Wyoming is currently ranked 15th for installed wind capacity, falling far behind states like Texas and Iowa. But projects currently proposed could double that.
Will Wyoming benefit financially? Surely. But part of what the forum wanted to explore was what Wyomingites really want, said Nicole Korfanta, director of UW’s Ruckelshaus Institute of Environment and Natural Resources. The Institute hosted the conference alongside the school’s Center for Energy Economics and Public Policy.
To Case, one of the lawmakers who has floated an increase to the state’s wind production tax, the state should be compensated for wind.
Wyoming is the only state that has a tax on wind power, and increasing that charge to developers comes up nearly every year.
“Wind is a renewable resource, but where those wind farms are, they will be there forever. And they will sever something very important to you,” Case told the crowd. “We need a tax that is commensurate with the benefits that the best wind in the western grid provides.”
A powerful momentum is carrying the current wind build-out, and it is not necessarily being driven by Wyoming’s choices. There is an increasing demand for wind power in other areas of the country, reduced clogging on transmission lines from declines in coal power and a number of companies lining up to make money harnessing Wyoming’s wind.
In addition to Chokecherry, a project that’s been planned for more than a decade, Viridis Eolia wants to put 800 turbines near Medicine Bow and has launched a program to train workers. PacifiCorp, the largest utility in Wyoming, wants to spend nearly $3 billion adding new turbines, enlarging older ones and laying transmission lines, all before 2020.
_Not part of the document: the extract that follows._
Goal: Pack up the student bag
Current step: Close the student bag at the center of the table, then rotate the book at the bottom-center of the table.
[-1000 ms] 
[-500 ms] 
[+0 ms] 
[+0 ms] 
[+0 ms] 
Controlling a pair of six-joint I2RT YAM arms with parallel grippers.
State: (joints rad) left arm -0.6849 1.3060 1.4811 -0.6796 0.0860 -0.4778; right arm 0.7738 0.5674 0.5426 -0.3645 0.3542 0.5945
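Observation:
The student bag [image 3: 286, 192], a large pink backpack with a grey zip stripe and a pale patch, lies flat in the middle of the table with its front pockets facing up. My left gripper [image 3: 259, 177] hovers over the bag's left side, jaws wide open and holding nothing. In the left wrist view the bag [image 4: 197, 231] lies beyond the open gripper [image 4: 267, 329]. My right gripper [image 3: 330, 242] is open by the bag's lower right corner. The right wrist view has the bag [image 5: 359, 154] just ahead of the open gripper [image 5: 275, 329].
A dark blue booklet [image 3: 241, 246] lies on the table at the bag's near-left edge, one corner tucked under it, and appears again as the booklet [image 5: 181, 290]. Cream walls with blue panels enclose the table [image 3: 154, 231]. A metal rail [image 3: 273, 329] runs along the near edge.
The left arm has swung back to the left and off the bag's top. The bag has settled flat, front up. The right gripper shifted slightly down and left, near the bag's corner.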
At times speakers were imploring, asking Wyoming to face the challenges to its economy by accepting wind as a part of the future.
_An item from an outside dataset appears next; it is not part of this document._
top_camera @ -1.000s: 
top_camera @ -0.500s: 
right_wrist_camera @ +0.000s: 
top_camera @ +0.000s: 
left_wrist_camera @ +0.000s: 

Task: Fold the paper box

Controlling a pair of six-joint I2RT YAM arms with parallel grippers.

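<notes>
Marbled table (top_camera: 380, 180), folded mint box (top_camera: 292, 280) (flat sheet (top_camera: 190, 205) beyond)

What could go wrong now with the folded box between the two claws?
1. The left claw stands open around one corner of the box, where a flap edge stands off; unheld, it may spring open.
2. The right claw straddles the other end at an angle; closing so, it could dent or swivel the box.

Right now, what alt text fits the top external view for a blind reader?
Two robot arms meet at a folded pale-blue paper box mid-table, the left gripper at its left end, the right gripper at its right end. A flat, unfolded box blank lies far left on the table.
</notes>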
Wyoming has a strong sense of its own identity and its core values, but it has to have a healthy economy to keep those values alive, said Lloyd Drain, former director of the Wyoming Infrastructure Authority.
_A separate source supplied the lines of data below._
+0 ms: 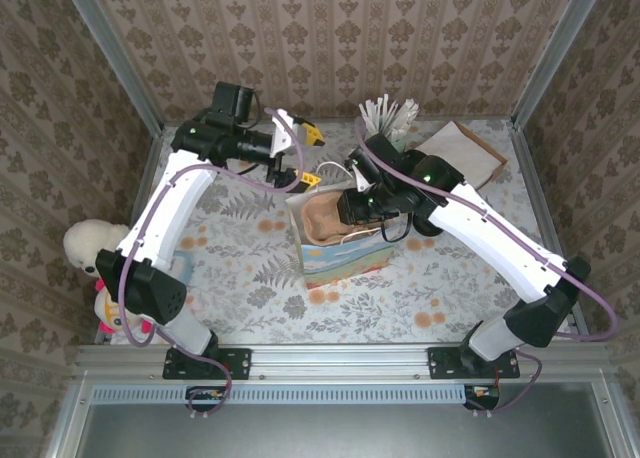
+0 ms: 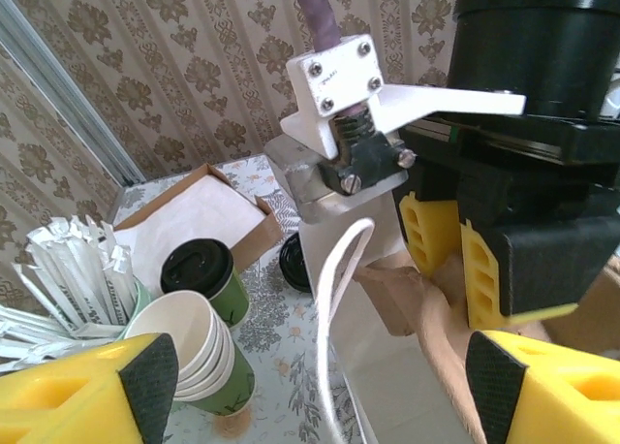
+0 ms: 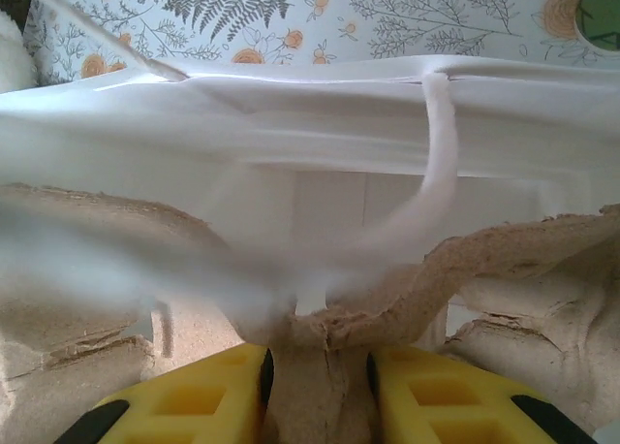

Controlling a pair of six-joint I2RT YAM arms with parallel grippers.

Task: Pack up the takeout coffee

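Bag [image 1: 340,258] mid-table, right jaws clamped on pulp carrier [image 3: 523,269] in its mouth, left jaws open by its far-left rim, takeout coffee [image 2: 199,269] beside stacked cups [image 2: 194,352].

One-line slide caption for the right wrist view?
Right end effector shut on pulp cup carrier, inside the open mouth of the white bag.

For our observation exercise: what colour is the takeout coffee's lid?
Black lid, atop the green takeout coffee; left wrist view shows it best.
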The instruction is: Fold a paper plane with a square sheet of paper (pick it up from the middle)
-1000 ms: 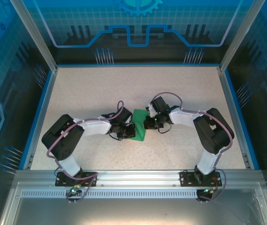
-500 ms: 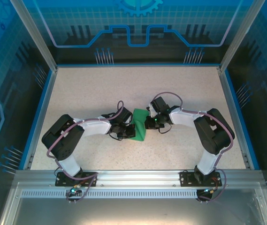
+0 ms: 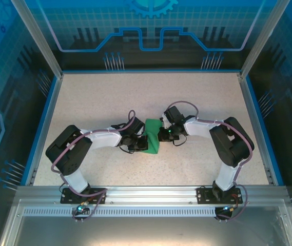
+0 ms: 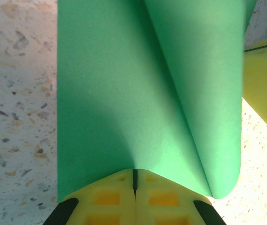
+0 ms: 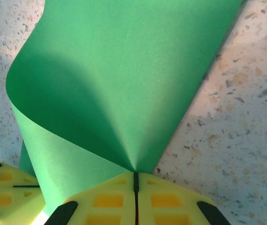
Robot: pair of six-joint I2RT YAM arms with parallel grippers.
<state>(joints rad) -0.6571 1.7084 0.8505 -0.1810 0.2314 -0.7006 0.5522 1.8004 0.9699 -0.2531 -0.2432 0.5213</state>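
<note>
Two grippers meet at mid-table. Left gripper (image 4: 134,180): yellow fingers (image 4: 107,199) pressed together, clenched on the square sheet of paper (image 3: 152,139) at its left side. Right gripper (image 5: 135,180): likewise clamped, gripping the sheet from the opposite side. Ahead of each pair of fingertips the green sheet rises into a loose curl, doubled over but not pressed flat. It lies directly between the two grippers and touches both, so neither arm is nearer. Overhead, the visible green runs longer near-to-far than left-to-right across the speckled table (image 3: 99,97), roughly crosswise to the line joining the grippers. Judgement: flattening this curl into a first crease depends on the two pinched sides being brought down squarely, one over the other.
</note>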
“If the average citizen in Wyoming can’t make a living wage, you’re not going to have to worry about values, because there ain’t going to be anybody here,” Drain said, advocating for wind. “It’s unfortunate, but Wyoming coal production is going to be a third or even half … that equates to a lot of jobs.”
Despite the flurry of activity in wind, many in Wyoming are unaware of just what could happen next. Wind farms have been proposed, and not all have advanced, in the years since the state first addressed its wind energy future, said Korfanta, from Ruckelhaus.
“We were really trying to take the temperature of the public to find out, what are the sentiments around wind energy?” she said. “We really didn’t know. We were trying to get all of those voices in one forum. That just hasn’t happened in a really long time.”
The conference brought up such a plethora of challenges and opportunities that it would be difficult to say a central direction emerged from the two days in Laramie.
However, whatever outsiders believe about green energy in the Cowboy State, whatever worries people who live in the state hold about more turbines on the horizon or renewable energy in general, wind is here. Wyoming has some immediate decisions to make about what the industry offers and how far it should spread in the years to come, experts say.
“What we really need to do is stop and talk to one another. We need to engage and consider these other points of view,” said Godby, the economist from UW, as he closed out the conference Tuesday. “We all come to this issue with our own lens – how we’re involved in it. A social decision like this requires thinking about many different perspectives.”